Start of Available data

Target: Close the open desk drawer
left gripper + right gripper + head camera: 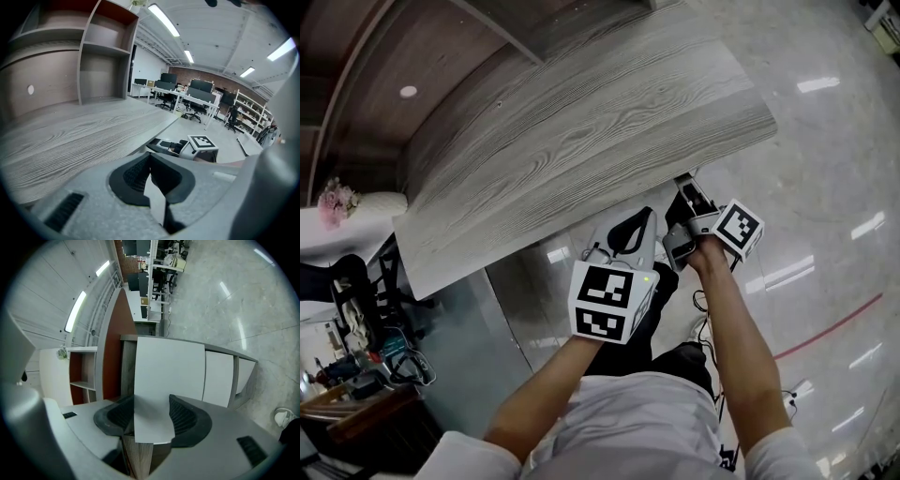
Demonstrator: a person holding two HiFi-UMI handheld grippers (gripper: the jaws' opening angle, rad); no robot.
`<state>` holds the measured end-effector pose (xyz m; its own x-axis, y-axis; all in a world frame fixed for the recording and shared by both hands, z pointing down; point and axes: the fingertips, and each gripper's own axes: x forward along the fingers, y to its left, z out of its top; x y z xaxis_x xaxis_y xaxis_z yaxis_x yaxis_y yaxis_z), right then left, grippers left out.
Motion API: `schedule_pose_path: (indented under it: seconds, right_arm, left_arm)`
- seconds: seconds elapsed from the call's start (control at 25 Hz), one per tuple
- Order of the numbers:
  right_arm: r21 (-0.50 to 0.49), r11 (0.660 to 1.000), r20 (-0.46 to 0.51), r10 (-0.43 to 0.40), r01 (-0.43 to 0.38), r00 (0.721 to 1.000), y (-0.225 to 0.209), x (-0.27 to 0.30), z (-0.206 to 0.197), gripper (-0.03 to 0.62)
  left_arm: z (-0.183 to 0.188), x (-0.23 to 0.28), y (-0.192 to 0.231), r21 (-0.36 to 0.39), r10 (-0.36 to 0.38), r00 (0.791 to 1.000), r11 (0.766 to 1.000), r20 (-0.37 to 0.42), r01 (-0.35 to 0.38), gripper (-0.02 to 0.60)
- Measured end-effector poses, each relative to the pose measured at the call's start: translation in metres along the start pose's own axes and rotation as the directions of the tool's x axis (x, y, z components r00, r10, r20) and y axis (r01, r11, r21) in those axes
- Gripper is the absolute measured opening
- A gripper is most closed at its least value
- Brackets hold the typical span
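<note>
The desk has a grey wood-grain top (581, 131) that hides the drawer in the head view. The right gripper view looks straight at a white drawer front (168, 371), with a wood-grain strip below it. My right gripper (152, 399) points nearly level at that front, jaws standing wide and nothing held between the pads. Whether its tips touch the panel I cannot tell. From above, the right gripper (686, 192) reaches under the desk's near edge. My left gripper (649, 216) hovers beside it, angled down, its tips together and empty (150, 157).
More white fronts (218, 378) run beside the drawer. An open shelf unit (103, 61) stands at the back of the desk. Office desks and chairs (187, 98) fill the far room. Cables (703, 309) lie on the glossy floor by my legs.
</note>
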<state>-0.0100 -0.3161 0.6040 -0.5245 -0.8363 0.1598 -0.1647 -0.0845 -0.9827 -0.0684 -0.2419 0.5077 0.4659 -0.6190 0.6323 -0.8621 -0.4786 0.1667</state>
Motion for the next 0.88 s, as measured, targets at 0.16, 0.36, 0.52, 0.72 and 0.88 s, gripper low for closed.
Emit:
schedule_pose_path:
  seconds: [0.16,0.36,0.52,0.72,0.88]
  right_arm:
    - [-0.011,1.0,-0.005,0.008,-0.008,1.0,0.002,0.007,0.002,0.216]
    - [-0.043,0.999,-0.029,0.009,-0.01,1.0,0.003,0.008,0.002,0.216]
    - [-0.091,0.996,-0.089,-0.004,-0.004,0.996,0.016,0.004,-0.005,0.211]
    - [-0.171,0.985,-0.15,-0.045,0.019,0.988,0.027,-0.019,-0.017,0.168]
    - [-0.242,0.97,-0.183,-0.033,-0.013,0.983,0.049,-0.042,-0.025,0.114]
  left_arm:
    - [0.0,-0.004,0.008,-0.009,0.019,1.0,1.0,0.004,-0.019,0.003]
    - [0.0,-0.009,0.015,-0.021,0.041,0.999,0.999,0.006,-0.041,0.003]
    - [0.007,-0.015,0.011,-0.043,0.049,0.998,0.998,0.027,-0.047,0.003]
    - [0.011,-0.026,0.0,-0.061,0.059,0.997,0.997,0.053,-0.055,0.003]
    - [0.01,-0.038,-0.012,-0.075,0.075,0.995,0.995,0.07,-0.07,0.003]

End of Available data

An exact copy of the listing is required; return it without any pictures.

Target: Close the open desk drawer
left gripper + right gripper + head camera: 
Demonstrator: a person holding two HiFi-UMI handheld grippers (gripper: the jaws' opening angle, rad); no robot.
`<state>` holds the measured end-effector pose (xyz m; its own x-axis, y-axis; all in a world frame fixed for the recording and shared by both hands, z pointing down; point and axes: the fingertips, and each gripper's own axes: x forward along the fingers, y to its left, z out of its top; x y z xaxis_x xaxis_y xaxis_z yaxis_x yaxis_y yaxis_z), right then left, grippers left out.
Motion API: `schedule_pose_path: (indented under it: seconds, right_arm, left_arm)`
- seconds: seconds elapsed from the call's start (control at 25 Hz), one per tuple
- Order of the numbers:
  right_arm: r21 (-0.50 to 0.49), r11 (0.660 to 1.000), r20 (-0.46 to 0.51), r10 (-0.43 to 0.40), r01 (-0.43 to 0.38), r00 (0.721 to 1.000), y (-0.225 to 0.209), x (-0.27 to 0.30), z (-0.206 to 0.197), gripper (-0.03 to 0.62)
  left_arm: z (-0.183 to 0.188), x (-0.23 to 0.28), y (-0.192 to 0.231), r21 (-0.36 to 0.39), r10 (-0.36 to 0.38), r00 (0.791 to 1.000), r11 (0.766 to 1.000), r20 (-0.37 to 0.42), r01 (-0.35 to 0.38), gripper (-0.02 to 0.60)
- Measured end-effector poses, each relative to the pose measured at the call's start: translation in metres along the start pose's own axes and rotation as the directions of the tool's x axis (x, y, z components r00, r10, r20) and y axis (r01, r11, r21) in those axes
- Gripper is the absolute measured opening
- A gripper is most closed at its least value
- Brackets hold the typical span
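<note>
The desk has a grey wood-grain top (581, 131) that hides the drawer in the head view. The right gripper view looks straight at a white drawer front (168, 371), with a wood-grain strip below it. My right gripper (152, 399) points nearly level at that front, jaws standing wide and nothing held between the pads. Whether its tips touch the panel I cannot tell. From above, the right gripper (686, 192) reaches under the desk's near edge. My left gripper (649, 216) hovers beside it, angled down, its tips together and empty (150, 157).
More white fronts (218, 378) run beside the drawer. An open shelf unit (103, 61) stands at the back of the desk. Office desks and chairs (187, 98) fill the far room. Cables (703, 309) lie on the glossy floor by my legs.
</note>
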<state>-0.0100 -0.3161 0.6040 -0.5245 -0.8363 0.1598 -0.1647 -0.0845 -0.9827 -0.0684 -0.2419 0.5077 0.4659 -0.6190 0.6323 -0.8621 -0.4786 0.1667</state>
Motion for the next 0.88 s, as measured, targets at 0.16, 0.36, 0.52, 0.72 and 0.88 s, gripper low for closed.
Emit:
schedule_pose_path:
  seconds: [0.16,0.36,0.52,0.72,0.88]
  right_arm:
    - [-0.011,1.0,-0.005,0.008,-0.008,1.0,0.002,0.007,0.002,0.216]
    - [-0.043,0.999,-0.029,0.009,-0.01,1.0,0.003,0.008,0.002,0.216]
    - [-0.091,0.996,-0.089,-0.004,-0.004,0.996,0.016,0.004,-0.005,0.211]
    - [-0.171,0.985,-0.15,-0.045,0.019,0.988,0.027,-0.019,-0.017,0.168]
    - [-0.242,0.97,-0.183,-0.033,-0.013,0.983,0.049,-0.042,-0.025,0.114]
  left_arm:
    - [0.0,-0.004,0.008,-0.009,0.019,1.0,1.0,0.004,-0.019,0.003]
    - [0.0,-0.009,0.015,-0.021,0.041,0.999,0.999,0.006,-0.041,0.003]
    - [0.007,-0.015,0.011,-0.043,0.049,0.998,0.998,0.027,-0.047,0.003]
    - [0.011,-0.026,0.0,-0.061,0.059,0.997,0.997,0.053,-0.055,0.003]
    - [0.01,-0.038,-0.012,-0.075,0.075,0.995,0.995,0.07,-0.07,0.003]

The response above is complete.